Buried in the 906 pages of the healthcare reform bill signed into law on March 22 are a number of changes that will have an impact on health information technology. Among the changes are standards which, when implemented, will reduce or eliminate the need to submit paper attachments with claims, a pet peeve of many healthcare providers. The inability of most electronic systems to accept required attachments digitally has discouraged many providers from fully implementing electronic claims submission.
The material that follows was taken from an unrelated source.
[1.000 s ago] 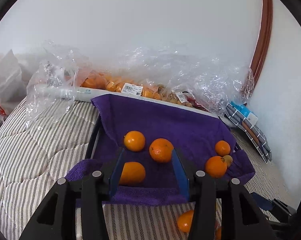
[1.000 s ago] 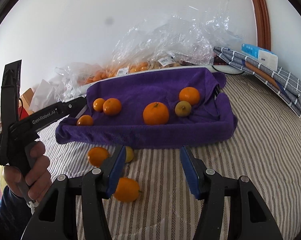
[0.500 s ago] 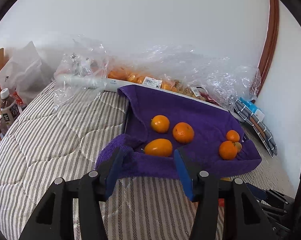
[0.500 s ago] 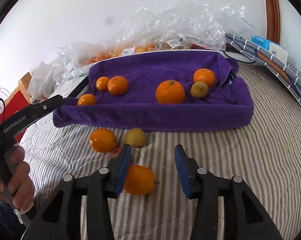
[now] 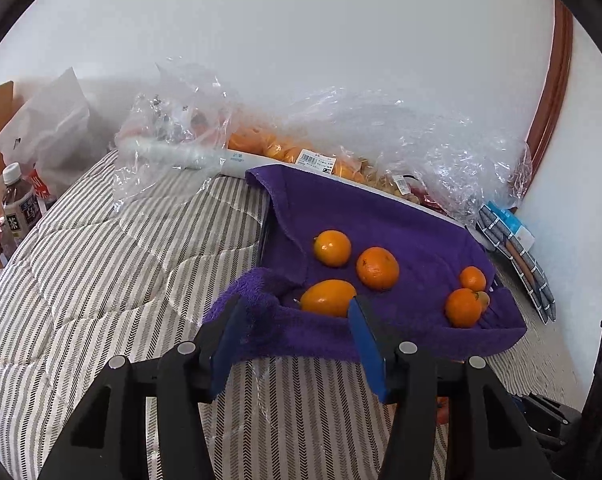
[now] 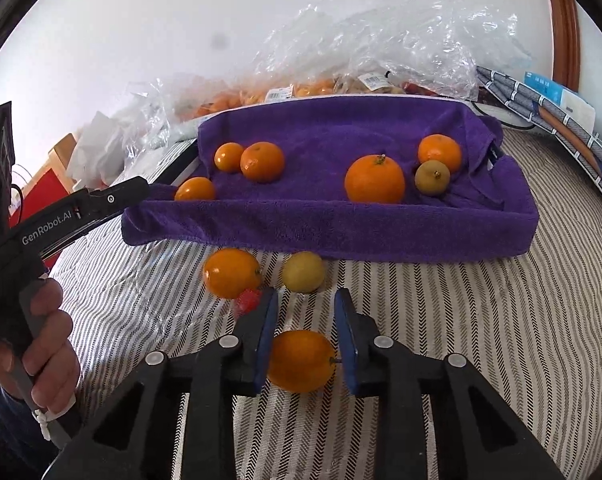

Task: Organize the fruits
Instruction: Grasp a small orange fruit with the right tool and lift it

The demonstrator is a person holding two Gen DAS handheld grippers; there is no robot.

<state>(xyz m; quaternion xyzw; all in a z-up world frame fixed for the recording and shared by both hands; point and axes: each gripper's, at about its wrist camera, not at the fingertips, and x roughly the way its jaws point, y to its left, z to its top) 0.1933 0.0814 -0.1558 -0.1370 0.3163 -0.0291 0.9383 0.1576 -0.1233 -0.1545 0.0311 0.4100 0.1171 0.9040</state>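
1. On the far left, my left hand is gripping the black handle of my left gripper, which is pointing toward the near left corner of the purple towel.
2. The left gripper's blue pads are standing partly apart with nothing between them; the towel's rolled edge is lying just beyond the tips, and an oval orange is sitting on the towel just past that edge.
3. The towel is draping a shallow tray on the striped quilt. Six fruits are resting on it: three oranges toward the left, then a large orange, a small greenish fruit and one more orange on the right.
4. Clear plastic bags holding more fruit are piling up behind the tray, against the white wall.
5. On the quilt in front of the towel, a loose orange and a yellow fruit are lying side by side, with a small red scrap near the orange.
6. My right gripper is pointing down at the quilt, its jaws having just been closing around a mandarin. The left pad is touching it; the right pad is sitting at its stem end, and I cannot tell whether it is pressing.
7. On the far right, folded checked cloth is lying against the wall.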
Section 1104 of the Act tweaks HIPAA’s administrative simplification provisions by requiring the Secretary of Health and Human services to adopt standards for health care transactions which enable point-of-care eligibility determinations; minimize the need for paper attachments to claims submissions; describe all data elements (including reason and remark codes) in unambiguous terms, require that such data elements be required or conditioned upon set values in other fields, and prohibit additional conditions (except where necessary to implement State or Federal law, or to protect against fraud and abuse). 

 

The Secretary is directed by Congress seek to reduce the number and complexity of forms (including paper and electronic forms) and data entry required by patients and providers.

 

Health plans will be also required to adopt “unique health plan identifier” numbers by 2012.

 

Health plans will need to certify their compliance with the new standards by 2015. Penalties for noncompliance begin on April 1, 2014.